* [To do] Set the data down exactly as it stands, and keep its pictures out.

* [Given information]
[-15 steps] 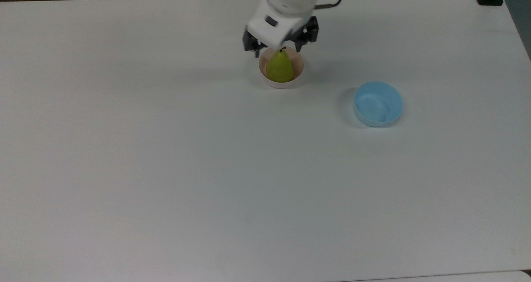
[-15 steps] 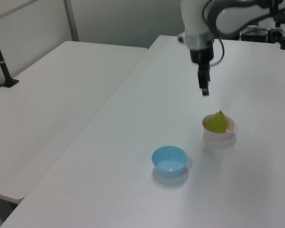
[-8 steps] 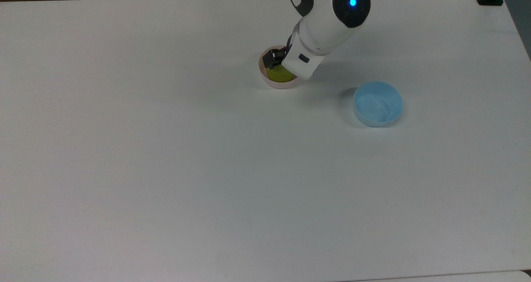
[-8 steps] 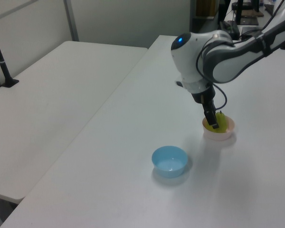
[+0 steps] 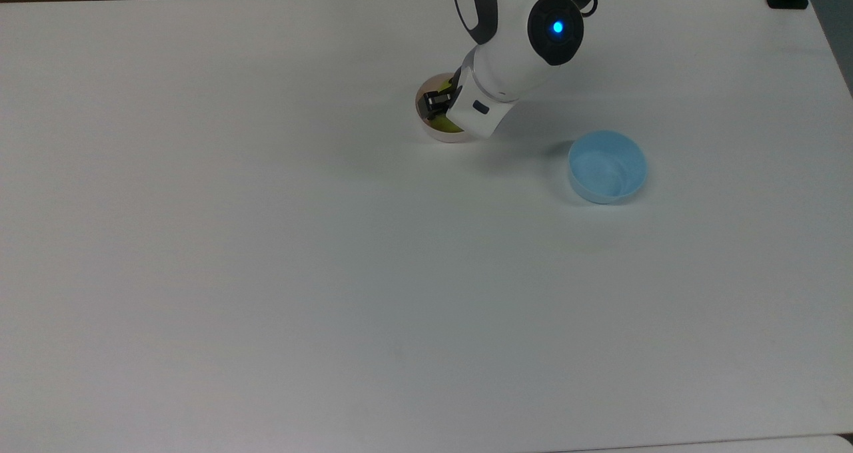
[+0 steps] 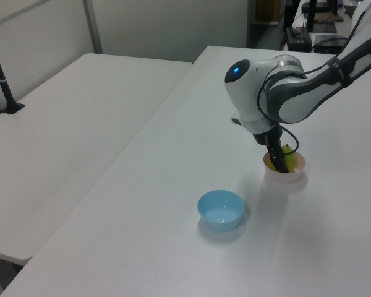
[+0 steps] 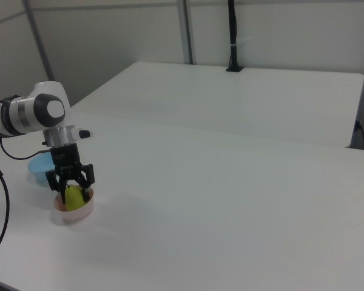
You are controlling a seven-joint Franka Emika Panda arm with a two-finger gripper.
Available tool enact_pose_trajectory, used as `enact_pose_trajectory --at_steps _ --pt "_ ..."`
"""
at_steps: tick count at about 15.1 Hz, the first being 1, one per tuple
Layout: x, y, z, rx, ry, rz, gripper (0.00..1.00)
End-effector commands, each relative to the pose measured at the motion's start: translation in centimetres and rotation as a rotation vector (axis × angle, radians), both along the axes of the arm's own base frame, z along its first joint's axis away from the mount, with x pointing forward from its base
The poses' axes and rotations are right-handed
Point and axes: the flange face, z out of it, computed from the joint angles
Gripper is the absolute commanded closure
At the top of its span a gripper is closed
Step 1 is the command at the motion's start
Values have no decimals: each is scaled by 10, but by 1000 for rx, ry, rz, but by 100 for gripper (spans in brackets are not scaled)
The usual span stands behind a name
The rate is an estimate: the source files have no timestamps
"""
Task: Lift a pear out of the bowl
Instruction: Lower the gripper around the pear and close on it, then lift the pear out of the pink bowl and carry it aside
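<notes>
A white table [image 5: 266, 240] carries the pink bowl [image 5: 426, 128] under the gripper [image 5: 442, 110] and a blue bowl [image 5: 607, 166] near it.

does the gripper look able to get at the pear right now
Probably yes: the gripper is already down in the pink bowl, fingers either side of the pear, with nothing between them.
</notes>
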Motion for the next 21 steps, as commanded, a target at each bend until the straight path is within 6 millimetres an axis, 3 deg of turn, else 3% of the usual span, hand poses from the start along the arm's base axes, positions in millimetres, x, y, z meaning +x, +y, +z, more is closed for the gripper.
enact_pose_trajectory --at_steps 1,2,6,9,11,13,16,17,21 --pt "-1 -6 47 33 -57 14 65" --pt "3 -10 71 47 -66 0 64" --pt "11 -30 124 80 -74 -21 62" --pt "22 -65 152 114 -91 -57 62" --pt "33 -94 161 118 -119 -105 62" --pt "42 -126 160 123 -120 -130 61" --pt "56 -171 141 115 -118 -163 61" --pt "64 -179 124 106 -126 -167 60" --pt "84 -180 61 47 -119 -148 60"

* [Answer section]
[-15 steps] 
[-15 steps] 
[-8 steps] 
[-8 steps] 
[+0 steps] 
[+0 steps] 
[+0 steps] 
You are controlling a seven-joint Franka Emika Panda arm with a two-finger gripper.
Available tool enact_pose_trajectory, used as `enact_pose_trajectory --at_steps _ --pt "_ ..."`
"""
at_steps: tick count at about 15.1 Hz, the first being 1, one per tuple
Layout: x, y, z, rx, ry, rz, gripper (0.00..1.00)
End-effector commands, each relative to the pose measured at the motion's start: translation in centimetres and rotation as a rotation vector (axis × angle, radians), both along the axes of the arm's own base frame, z along its first joint's axis away from the mount, with x pointing forward from its base
The poses' axes and rotations are right-handed
Point and axes: the flange face, z out of it, computed from the joint angles
Gripper is the absolute commanded closure
At the top of its span a gripper is closed
Step 1 is the command at the motion's start
Values have no decimals: each is scaled by 10, but by 1000 for rx, ry, rz, but by 100 for gripper (spans in brackets are not scaled)
The usual span stands behind a name
The rate is an estimate: the source files have no timestamps
"""
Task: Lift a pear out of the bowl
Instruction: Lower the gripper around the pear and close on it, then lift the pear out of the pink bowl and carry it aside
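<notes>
A white table [image 5: 266, 240] carries the pink bowl [image 5: 426, 128] under the gripper [image 5: 442, 110] and a blue bowl [image 5: 607, 166] near it.

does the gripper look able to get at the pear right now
Probably yes: the gripper is already down in the pink bowl, fingers either side of the pear, with nothing between them.
</notes>
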Motion for the next 21 steps, as commanded, a target at each bend until the straight path is within 6 millimetres an axis, 3 deg of turn, else 3% of the usual span, hand poses from the start along the arm's base axes, positions in millimetres, x, y, z meaning +x, +y, +z, more is closed for the gripper.
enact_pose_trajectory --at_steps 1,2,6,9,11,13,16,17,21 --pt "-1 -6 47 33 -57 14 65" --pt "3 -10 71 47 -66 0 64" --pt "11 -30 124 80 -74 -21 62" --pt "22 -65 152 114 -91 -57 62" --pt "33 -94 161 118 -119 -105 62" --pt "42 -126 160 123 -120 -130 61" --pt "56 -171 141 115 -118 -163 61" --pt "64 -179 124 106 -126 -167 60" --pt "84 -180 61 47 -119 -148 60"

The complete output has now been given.